UEFI Boot with Korora/Fedora and Mint/Ubuntu, hands-on

Summary:Installing multiple Linux distributions on a UEFI boot system - here are my experiences with Korora/Fedora and Mint/Ubuntu.

Installing Linux on computers with UEFI BIOS has a bad reputation - sometimes deservedly so. It can be easy, but perhaps more often than not it can be difficult, tedious and messy - and sometimes, as far as I have been able to determine, it just isn't possible; or at least I haven't figured it out yet.

I have written about UEFI boot and Linux several times before - Multiboot Linux with UEFI and Installing Linux with UEFI Secure Boot contain a lot of information that I will not repeat here, so please refer to those if you need more background information.

What I want to deal with now has to do with the fact that a UEFI boot system is set up with a special disk partition where one or more boot images are stored. This is called the 'EFI Boot Partition' (how imaginative), and it is a FAT32 filesystem.

Within that partition there will be directories (folders) which contain the actual EFI boot files. If you are running Windows 8, two of those directories are very likely to be called 'Boot' and 'Microsoft'. If you install Linux on a UEFI system, it will mount the EFI boot partition on /boot/efi, and it will add a directory in that partition to hold its boot files.

There are several Linux distributions which already include support for installation with UEFI boot. The ones which I am familiar with, and have installed on the two UEFI boot systems I own are Debian GNU/Linux, OpenSuSE and Fedora. There are more Linux distributions which are derived from one of these UEFI-capable distributions, and thus basically "inherit" UEFI capability.  

The distributions of this type which I am familiar with are Ubuntu (from Debian), Linux Mint (from Ubuntu) and Korora (from Fedora).

For the picky reader, please note that I said "Mint derived from Ubuntu", because at this time only the "numbered" Mint distributions (such as Mint 16) include UEFI support, while Linux Mint Debian Edition still did not, at least as of the last ISO images, although those were released a long time ago (March 2013) and I really hope that the next set of LMDE images will include UEFI support - they should be coming along pretty soon now.

The problem arises because of conflicts over the name of the directory that the Linux distribution creates in the EFI boot partition.
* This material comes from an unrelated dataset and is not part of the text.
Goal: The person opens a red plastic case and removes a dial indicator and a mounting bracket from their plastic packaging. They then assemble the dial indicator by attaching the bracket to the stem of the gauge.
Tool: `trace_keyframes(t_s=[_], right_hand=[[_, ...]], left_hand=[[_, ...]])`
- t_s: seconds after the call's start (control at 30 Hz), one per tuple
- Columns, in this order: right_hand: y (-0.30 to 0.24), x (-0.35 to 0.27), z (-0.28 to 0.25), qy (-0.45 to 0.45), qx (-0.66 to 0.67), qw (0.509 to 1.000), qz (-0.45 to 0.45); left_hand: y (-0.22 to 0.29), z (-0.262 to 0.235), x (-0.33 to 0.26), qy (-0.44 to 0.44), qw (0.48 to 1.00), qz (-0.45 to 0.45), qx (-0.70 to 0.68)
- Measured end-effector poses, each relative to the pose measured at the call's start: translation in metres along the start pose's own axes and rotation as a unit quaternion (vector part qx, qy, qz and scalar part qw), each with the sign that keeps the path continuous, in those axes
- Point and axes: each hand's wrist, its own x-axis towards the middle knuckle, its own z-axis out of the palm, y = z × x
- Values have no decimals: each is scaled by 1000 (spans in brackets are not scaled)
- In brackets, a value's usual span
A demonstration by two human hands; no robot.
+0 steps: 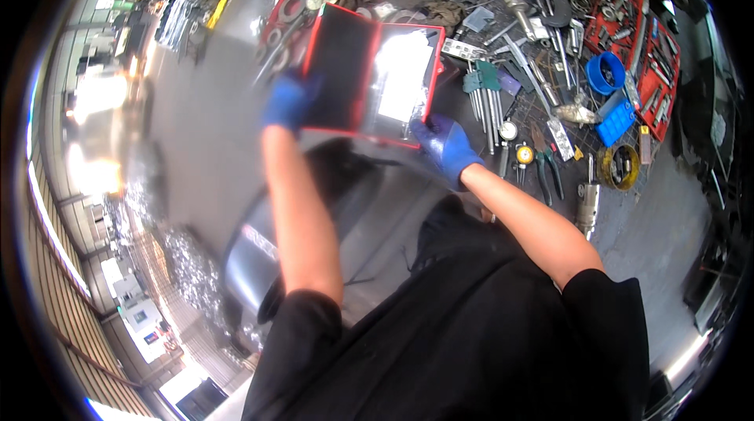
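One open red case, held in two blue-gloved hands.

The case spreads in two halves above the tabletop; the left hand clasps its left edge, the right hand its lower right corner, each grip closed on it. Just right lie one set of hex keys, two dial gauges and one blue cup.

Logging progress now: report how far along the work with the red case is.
Done: the red case is off the bench and lies open. In hand: left hand and right hand, both blue-gloved, hold it by opposite edges. Left: its glare-washed inside shows nothing taken out or put in; tools lie spread on the bench.
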Motion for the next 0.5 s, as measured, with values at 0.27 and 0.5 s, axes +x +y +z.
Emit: trace_keyframes(t_s=[0.27,0.5], right_hand=[[-19,-4,-8,-49,116,989,75],[-31,-4,-15,-71,81,989,104]], left_hand=[[-19,43,-17,127,981,-93,113],[26,99,-64,189,974,106,-70]])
The "first generation" distributions each chose their own directory names, so Debian uses "/boot/efi/EFI/debian", OpenSuSE uses "/boot/efi/EFI/opensuse" and Fedora uses "/boot/efi/EFI/fedora".  

The distributions which are derived from these generally chose not to change the name of this directory. The exception is Ubuntu, and I have a feeling that Ubuntu might have done the UEFI implementation themselves rather than using Debians, but I don't know that for sure.  

In any case, the specific cases that are of interest here are that Linux Mint 16 uses /boot/efi/EFI/ubuntu, and Korora uses /boot/efi/EFI/fedora. That leads to a very unfortunate situation where if you install both the "parent" and the "derived" distribution on the same UEFI system, the second one overwrites the UEFI boot information of the first. Ugh.

Note: Linux Mint actually did change the name of the boot directory in the Mint 15 release, to /boot/efi/EFI/linuxmint, but in the later releases of Mint 16 KDE and Xfce it was broken, and in the Mint 16 release it has gone back to /boot/efi/EFI/ubuntu. Not nice.

The first work-around that I tried for this problem was the obvious one - rename the directory before installing a conflicting distribution. So I would install Fedora, then rename /boot/efi/EFI/fedora to /boot/efi/EFI/fedora19, then install Korora which would create a new /boot/efi/EFI/fedora directory, and for safety I would also rename that one to /boot/efi/EFI/korora.  

This almost worked - it seemed to work at first, but then I realized that the problem was when there were updates which affected the EFI boot files, it got confused because the files weren't in the place it expected to find them. Of course I could change the name back to the original before installing updates, but remembering to do that is rather impractical, at least for me, and it sort of turns into a house of cards pretty quickly.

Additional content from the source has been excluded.